### Action item
Exact reproduction of the data is required, with images excluded.
____________________
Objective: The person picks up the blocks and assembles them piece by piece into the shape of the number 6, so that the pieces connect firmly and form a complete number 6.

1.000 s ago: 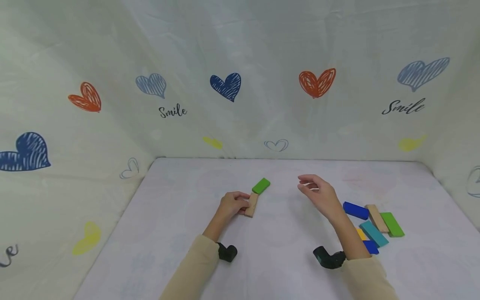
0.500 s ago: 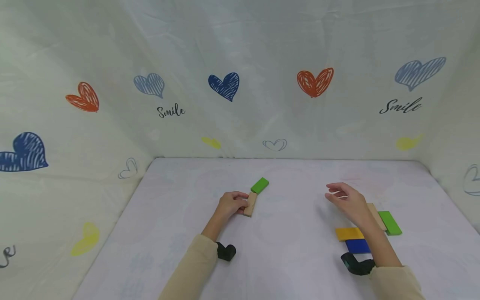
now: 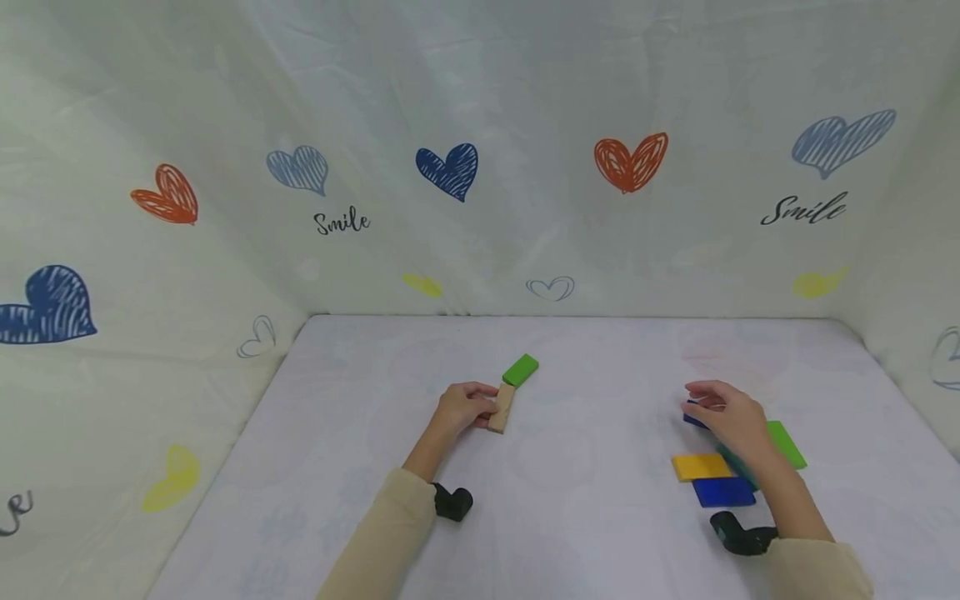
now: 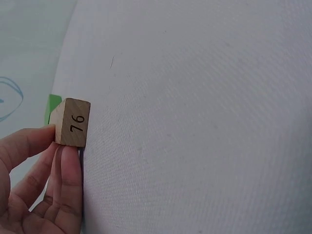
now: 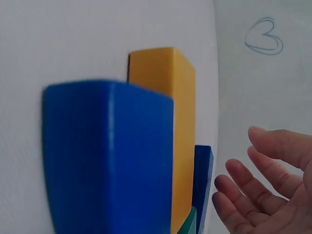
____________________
### Your solution
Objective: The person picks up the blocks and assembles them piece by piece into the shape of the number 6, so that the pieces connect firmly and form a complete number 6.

1.000 s ago: 
0.500 s ago: 
now: 
now: 
now: 

Nothing remains open in this exercise.